Showing posts with label self-help industry. Show all posts
Showing posts with label self-help industry. Show all posts

Wednesday, November 6, 2013

The Self-Help Scam

The self-help industry is huge.  Although numbers are hard to come by, in 2008 Nielsen Bookscan reported that 13.5 millions self-help books were sold in the U.S.  The self-help industry is said to be worth around $11 billion annually, including seminars, DVDs, etc.

Obviously, lots of people are crying out for help.  They feel miserable or frustrated about their lives in various ways, whether it’s their relationships, work, family, or personal development.

And it’s no small wonder because we live in a culture which is extremely competitive and which is constantly sending us messages, whether through the media or through family and peers, that we need to be more than we are, we need to have more than we have.  We live in a culture which creates feelings of insecurity from almost day 1 after birth.  As insecure people, we cannot develop and maintain good relationships.  And we cannot be satisfied with anything we achieve; regardless how successful or powerful, we always want more in order to remain happy.  Our culture has created a collective monster.

This is the context within which the self-help industry thrives.  And it is the context in which it ultimately fails the people it supposedly is trying to help.  The problem is that as soon as you fall into the trap of feeling there is something about yourself that needs “fixing” or “improving,” there is no hope because you are buying into the culture’s hype.

And that is why, despite the tens of millions of people who read and are otherwise drawn to the advice of self-help gurus, nothing really changes in their lives or in the world.  Yes, a few “make it.”  But the vast majority get nowhere even if they faithfully follow the advice given.  If these books worked as advertised, the world would become far less dysfunctional and vast numbers of people would feel better about their lives.

No, the problem lies not with individuals, it lies with the culture and the way it impacts everyone in it.  No one can escape it.  We are all a product of our learned experience ... whether from family, peers, or the larger culture.  But it all comes back to the culture.

Our ego is the repository and protector of these learned experiences.  It drives our lives and controls our actions based on these learned experiences which at their core are based on insecurity.  As such it is the font of our neuroses that cause us so much fear, anxiety, anger, and general suffering.  It is the reason why few of us ever feel at peace or find true happiness.

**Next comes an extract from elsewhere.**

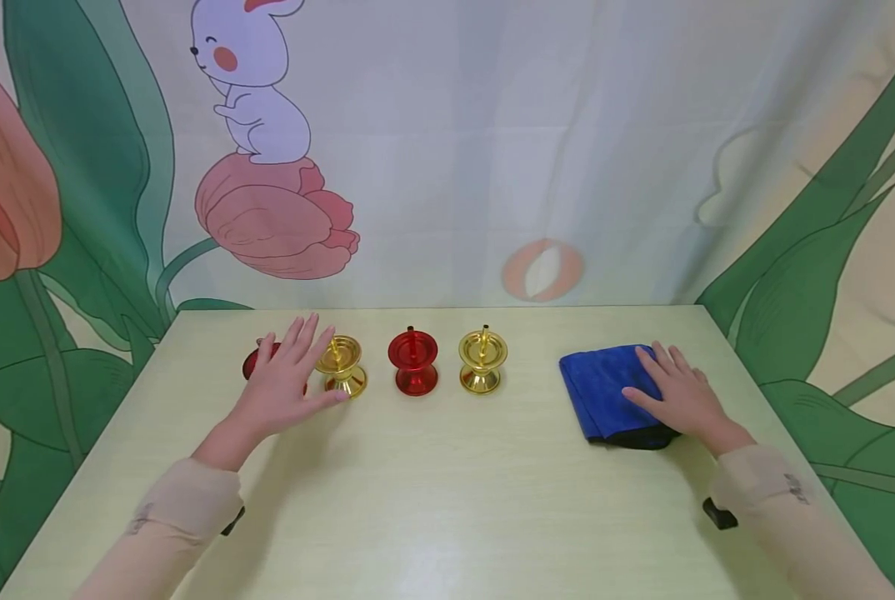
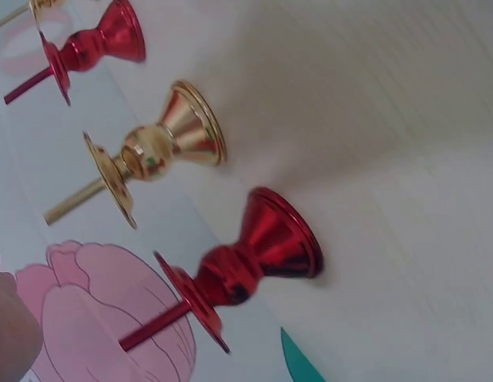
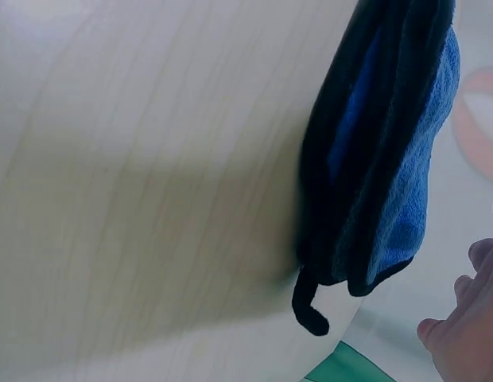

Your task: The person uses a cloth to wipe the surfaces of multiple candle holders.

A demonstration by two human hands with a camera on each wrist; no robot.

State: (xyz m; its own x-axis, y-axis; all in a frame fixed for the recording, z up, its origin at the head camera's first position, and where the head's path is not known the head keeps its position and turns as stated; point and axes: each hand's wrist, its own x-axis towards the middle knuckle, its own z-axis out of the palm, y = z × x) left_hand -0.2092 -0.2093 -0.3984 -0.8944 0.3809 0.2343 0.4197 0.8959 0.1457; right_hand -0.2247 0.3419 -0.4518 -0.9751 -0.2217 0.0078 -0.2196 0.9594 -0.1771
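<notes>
My left hand (image 1: 282, 385) is spread with fingers straight, partly covering the leftmost red candle holder (image 1: 250, 363) in the head view. Beside its thumb stands a gold candle holder (image 1: 346, 379). Further right are another red candle holder (image 1: 416, 377) and a second gold candle holder (image 1: 482, 377). In the left wrist view the nearest red candle holder (image 2: 230, 274) shows its flared base, round dish and thin spike, with no fingers around it. My right hand (image 1: 680, 396), fingers extended, overlaps the right side of a folded blue cloth (image 1: 601, 387). The right wrist view shows fingers apart from the cloth (image 3: 409, 191).
The candle holders stand upright in a row near the back edge of the pale table (image 1: 447, 508). Behind it hangs a printed curtain (image 1: 447, 150) with a rabbit and flowers. The cloth has black edging and a small black loop (image 3: 310, 310).
</notes>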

Since you can’t change the culture, we have two options.  The one is to change ourselves in a way so that we have a better fit with the culture and thus do better in our interactions with it.  Succeed on its terms.  That is the basic tact of self-help books.  And it doesn’t work because our culture feeds upon and manipulates everyone in it.  And thus we can never find real happiness or peace going that route.

The other option is to change the way we interact with the culture ... to interact with it on our terms.  To realize with great clarity what it is and how it operates, how our learned experiences have impacted us and caused us endless suffering, and how we can step back from this manufactured ego and find our true selves ... strong, secure, happy, and at peace. Freeing ourselves from the cravings that our learned experience promotes ... that is the source of peace and contentment, happiness and yes, even joy.


And that, my friends, is the Buddhist path.  Ending our suffering not through the process of psychoanalysis or self-help improvement, but by understanding how our feelings and perceptions, while feeling very real, actually have no inherent reality and are just a product of our learned experience ... and learning that by freeing ourselves from this known, from our ego, we can discover again our true selves and see ourselves and the world around us as we and it really are, without the distorting filter of our learned experiences, our thinking mind.